Activity:
Repeat the entries that appear below, exactly and in full.

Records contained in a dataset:
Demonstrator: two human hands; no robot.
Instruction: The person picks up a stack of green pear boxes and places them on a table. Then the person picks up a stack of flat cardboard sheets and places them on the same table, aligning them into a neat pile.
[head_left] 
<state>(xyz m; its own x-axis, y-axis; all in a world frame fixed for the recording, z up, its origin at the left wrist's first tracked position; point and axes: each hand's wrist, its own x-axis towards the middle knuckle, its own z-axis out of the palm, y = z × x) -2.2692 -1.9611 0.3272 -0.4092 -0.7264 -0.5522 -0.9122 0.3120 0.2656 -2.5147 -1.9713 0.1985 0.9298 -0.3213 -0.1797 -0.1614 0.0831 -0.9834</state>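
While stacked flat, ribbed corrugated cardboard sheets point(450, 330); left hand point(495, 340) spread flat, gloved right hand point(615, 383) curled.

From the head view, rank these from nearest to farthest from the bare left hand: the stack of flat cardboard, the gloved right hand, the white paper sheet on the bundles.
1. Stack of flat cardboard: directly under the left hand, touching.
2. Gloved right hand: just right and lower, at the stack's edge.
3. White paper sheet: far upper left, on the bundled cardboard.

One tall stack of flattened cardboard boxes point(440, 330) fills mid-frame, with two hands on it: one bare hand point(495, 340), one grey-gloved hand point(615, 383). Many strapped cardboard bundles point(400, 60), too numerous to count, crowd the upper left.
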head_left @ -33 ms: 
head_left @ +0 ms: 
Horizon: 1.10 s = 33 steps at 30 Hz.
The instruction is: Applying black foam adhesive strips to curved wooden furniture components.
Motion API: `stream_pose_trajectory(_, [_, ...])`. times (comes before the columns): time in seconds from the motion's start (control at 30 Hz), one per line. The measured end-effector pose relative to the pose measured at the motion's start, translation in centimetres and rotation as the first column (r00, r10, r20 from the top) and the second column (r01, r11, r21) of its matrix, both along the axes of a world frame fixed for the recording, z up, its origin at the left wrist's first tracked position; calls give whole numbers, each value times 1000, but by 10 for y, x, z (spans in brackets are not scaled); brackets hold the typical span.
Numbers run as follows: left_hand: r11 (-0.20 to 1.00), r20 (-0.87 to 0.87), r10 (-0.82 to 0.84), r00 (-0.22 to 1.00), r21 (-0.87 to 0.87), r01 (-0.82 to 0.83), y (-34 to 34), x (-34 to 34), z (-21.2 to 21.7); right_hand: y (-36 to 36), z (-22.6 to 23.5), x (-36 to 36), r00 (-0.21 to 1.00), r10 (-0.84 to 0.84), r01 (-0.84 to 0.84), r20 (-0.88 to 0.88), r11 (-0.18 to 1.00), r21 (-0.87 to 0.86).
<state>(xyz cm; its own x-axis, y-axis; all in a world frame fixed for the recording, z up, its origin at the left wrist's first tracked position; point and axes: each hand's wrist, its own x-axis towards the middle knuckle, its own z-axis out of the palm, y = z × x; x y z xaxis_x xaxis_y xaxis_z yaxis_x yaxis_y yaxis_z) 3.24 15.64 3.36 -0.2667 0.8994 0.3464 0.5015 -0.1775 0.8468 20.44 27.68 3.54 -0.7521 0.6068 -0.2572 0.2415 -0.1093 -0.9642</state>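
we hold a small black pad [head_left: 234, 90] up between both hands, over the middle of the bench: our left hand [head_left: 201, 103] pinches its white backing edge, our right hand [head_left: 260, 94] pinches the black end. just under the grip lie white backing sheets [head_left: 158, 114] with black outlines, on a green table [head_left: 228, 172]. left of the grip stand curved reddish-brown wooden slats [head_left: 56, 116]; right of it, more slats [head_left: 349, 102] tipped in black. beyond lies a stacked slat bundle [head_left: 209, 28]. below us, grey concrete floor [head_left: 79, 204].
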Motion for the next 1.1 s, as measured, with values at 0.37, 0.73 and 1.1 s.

Task output:
Demonstrator: two human hands; no robot.
Instruction: The person picks up a stack of green pear boxes and places them on a table. Then the person picks up a stack of flat cardboard sheets and places them on the same table, aligning them into a neat pile.
[head_left] 
<state>(xyz m; its own x-axis, y-axis; all in a world frame fixed for the recording, z up, its origin at the left wrist's first tracked position; point and axes: each hand's wrist, its own x-axis towards the middle knuckle, its own z-axis out of the palm, y = z × x) -2.2692 -1.9611 0.3272 -0.4092 -0.7264 -0.5522 -0.9122 0.3120 0.2656 -2.5147 -1.9713 0.1985 0.9298 -0.3213 -0.1797 -0.1614 0.0831 -0.9834</state>
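While stacked flat, ribbed corrugated cardboard sheets point(450, 330); left hand point(495, 340) spread flat, gloved right hand point(615, 383) curled.

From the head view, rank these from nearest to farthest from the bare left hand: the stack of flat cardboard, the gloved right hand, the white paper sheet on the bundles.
1. Stack of flat cardboard: directly under the left hand, touching.
2. Gloved right hand: just right and lower, at the stack's edge.
3. White paper sheet: far upper left, on the bundled cardboard.

One tall stack of flattened cardboard boxes point(440, 330) fills mid-frame, with two hands on it: one bare hand point(495, 340), one grey-gloved hand point(615, 383). Many strapped cardboard bundles point(400, 60), too numerous to count, crowd the upper left.
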head_left @ -33 ms: 
head_left @ +0 ms: 
Horizon: 1.10 s = 33 steps at 30 Hz.
The instruction is: Applying black foam adhesive strips to curved wooden furniture components.
Motion API: `stream_pose_trajectory(_, [_, ...])`. times (comes before the columns): time in seconds from the motion's start (control at 30 Hz), one per line. The measured end-effector pose relative to the pose measured at the motion's start, translation in centimetres and rotation as the first column (r00, r10, r20 from the top) and the second column (r01, r11, r21) of its matrix, both along the axes of a world frame fixed for the recording, z up, its origin at the left wrist's first tracked position; calls give whole numbers, each value times 1000, but by 10 for y, x, z (spans in brackets are not scaled); brackets hold the typical span.
Numbers run as follows: left_hand: r11 (-0.20 to 1.00), r20 (-0.87 to 0.87), r10 (-0.82 to 0.84), r00 (-0.22 to 1.00), r21 (-0.87 to 0.87), r01 (-0.82 to 0.83), y (-34 to 34), x (-34 to 34), z (-21.2 to 21.7); right_hand: y (-36 to 36), z (-22.6 to 23.5), x (-36 to 36), r00 (-0.21 to 1.00), r10 (-0.84 to 0.84), r01 (-0.84 to 0.84), r20 (-0.88 to 0.88), r11 (-0.18 to 1.00), r21 (-0.87 to 0.86).
<state>(xyz cm; its own x-axis, y-axis; all in a world frame fixed for the recording, z up, its origin at the left wrist's first tracked position; point and axes: each hand's wrist, its own x-axis towards the middle knuckle, its own z-axis out of the palm, y = z × x; x y z xaxis_x xaxis_y xaxis_z yaxis_x yaxis_y yaxis_z) 3.24 15.64 3.36 -0.2667 0.8994 0.3464 0.5015 -0.1775 0.8468 20.44 27.68 3.54 -0.7521 0.6068 -0.2572 0.2415 -0.1093 -0.9642</state>
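we hold a small black pad [head_left: 234, 90] up between both hands, over the middle of the bench: our left hand [head_left: 201, 103] pinches its white backing edge, our right hand [head_left: 260, 94] pinches the black end. just under the grip lie white backing sheets [head_left: 158, 114] with black outlines, on a green table [head_left: 228, 172]. left of the grip stand curved reddish-brown wooden slats [head_left: 56, 116]; right of it, more slats [head_left: 349, 102] tipped in black. beyond lies a stacked slat bundle [head_left: 209, 28]. below us, grey concrete floor [head_left: 79, 204].
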Motion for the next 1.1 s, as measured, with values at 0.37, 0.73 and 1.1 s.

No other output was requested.